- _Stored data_
▽
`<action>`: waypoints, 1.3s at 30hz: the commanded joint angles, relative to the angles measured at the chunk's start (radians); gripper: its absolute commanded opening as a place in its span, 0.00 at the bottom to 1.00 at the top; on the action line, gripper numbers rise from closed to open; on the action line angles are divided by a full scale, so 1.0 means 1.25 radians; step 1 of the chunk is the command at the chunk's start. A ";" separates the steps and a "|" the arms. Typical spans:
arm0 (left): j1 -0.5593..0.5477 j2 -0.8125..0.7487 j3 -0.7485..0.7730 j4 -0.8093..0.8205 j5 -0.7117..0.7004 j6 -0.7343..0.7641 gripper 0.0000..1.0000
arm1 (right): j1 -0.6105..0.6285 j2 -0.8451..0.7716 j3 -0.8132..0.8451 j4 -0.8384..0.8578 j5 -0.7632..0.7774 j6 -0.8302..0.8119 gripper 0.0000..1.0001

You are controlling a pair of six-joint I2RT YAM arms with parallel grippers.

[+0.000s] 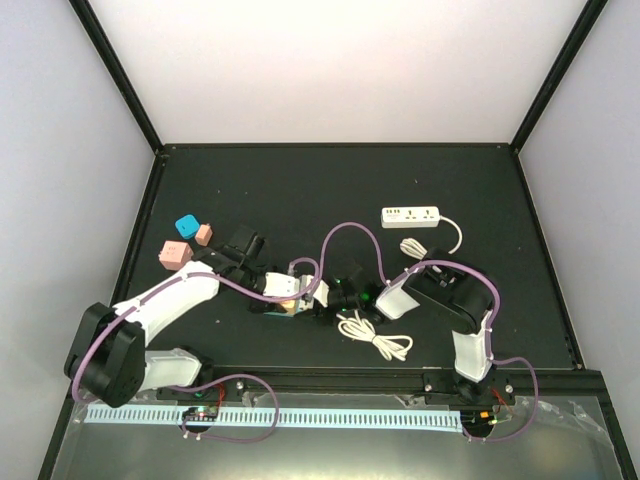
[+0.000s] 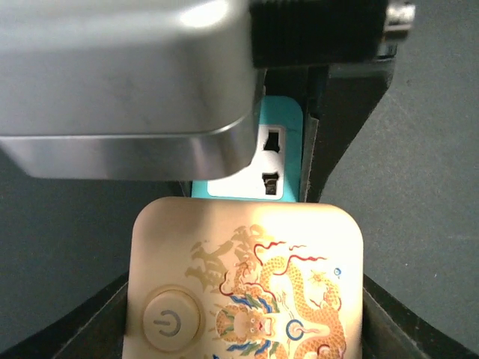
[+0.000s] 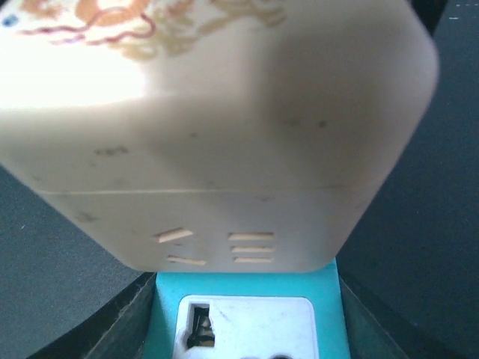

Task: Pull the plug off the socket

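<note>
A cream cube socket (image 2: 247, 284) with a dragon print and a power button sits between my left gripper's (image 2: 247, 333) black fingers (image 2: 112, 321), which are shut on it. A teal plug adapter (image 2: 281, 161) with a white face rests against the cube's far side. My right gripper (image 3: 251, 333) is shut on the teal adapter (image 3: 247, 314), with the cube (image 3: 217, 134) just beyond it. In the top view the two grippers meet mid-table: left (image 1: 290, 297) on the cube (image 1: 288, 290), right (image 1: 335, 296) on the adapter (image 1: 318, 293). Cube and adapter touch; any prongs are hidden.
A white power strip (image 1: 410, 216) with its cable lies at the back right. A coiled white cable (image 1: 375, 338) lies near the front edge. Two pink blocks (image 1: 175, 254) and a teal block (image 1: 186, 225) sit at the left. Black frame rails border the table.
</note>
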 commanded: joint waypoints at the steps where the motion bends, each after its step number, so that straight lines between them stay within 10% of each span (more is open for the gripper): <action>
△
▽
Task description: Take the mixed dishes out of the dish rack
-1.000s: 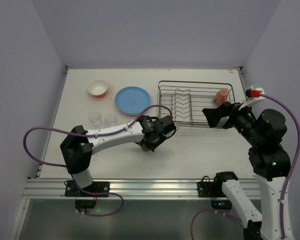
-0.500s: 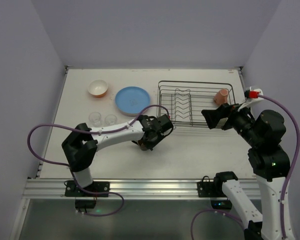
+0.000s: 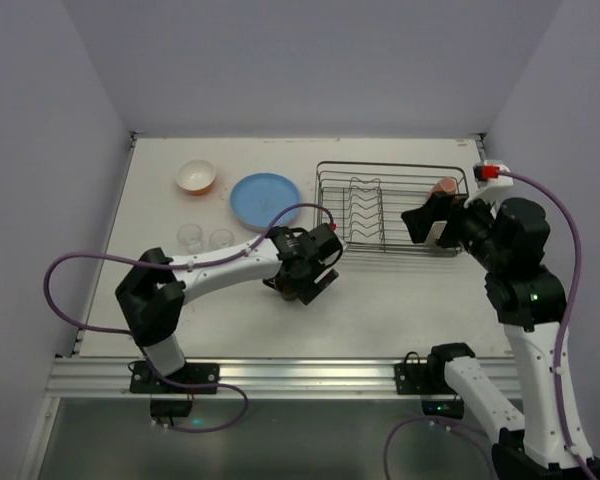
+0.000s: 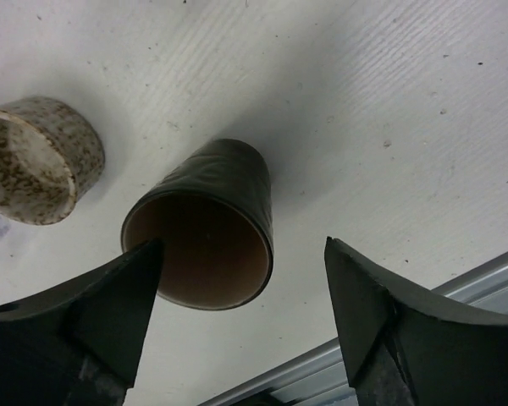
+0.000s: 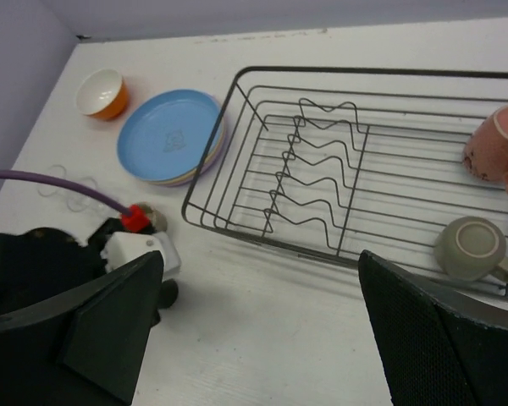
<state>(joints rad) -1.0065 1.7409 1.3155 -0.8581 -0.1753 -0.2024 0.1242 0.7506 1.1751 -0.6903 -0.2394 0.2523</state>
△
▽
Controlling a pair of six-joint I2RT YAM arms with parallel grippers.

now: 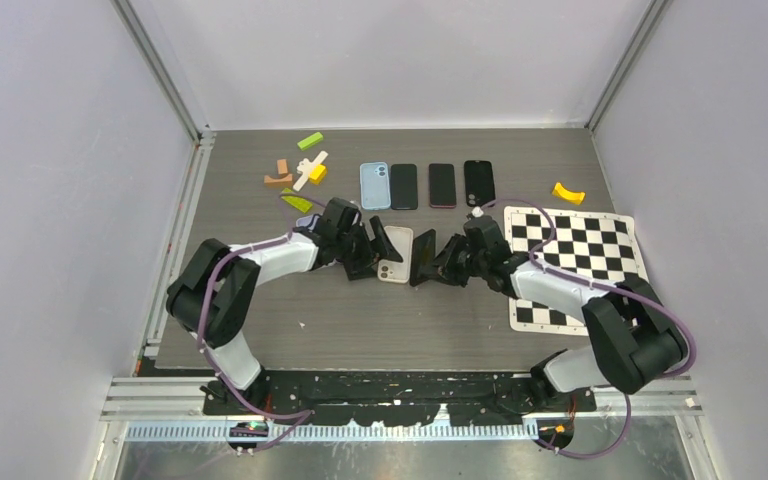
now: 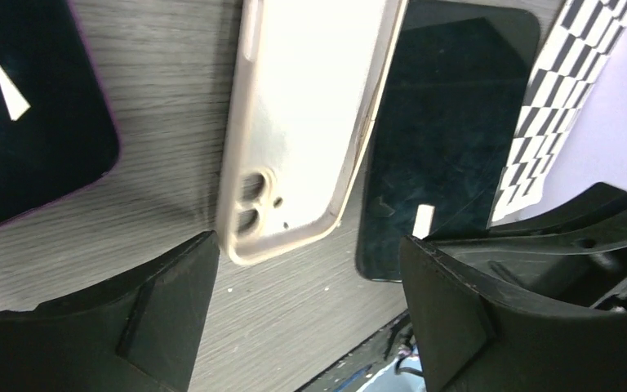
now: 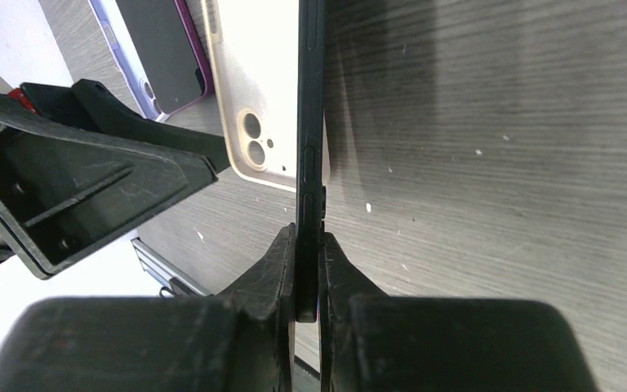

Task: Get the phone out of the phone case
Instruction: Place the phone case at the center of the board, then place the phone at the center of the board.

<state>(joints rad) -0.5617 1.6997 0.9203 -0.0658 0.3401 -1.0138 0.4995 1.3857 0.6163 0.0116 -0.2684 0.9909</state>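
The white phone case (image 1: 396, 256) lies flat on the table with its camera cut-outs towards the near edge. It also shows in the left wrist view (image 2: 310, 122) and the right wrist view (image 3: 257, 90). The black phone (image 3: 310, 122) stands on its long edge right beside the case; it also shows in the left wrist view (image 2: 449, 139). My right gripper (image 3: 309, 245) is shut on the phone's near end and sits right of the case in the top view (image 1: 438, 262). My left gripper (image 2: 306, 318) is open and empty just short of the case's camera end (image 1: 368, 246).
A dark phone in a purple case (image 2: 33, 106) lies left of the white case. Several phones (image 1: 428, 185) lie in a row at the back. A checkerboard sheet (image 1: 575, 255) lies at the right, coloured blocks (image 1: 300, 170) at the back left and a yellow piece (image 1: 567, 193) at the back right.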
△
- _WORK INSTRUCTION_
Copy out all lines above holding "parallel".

- _TASK ANSWER_
You are controlling a pair of six-joint I2RT YAM arms with parallel grippers.
Controlling a pair of six-joint I2RT YAM arms with parallel grippers.

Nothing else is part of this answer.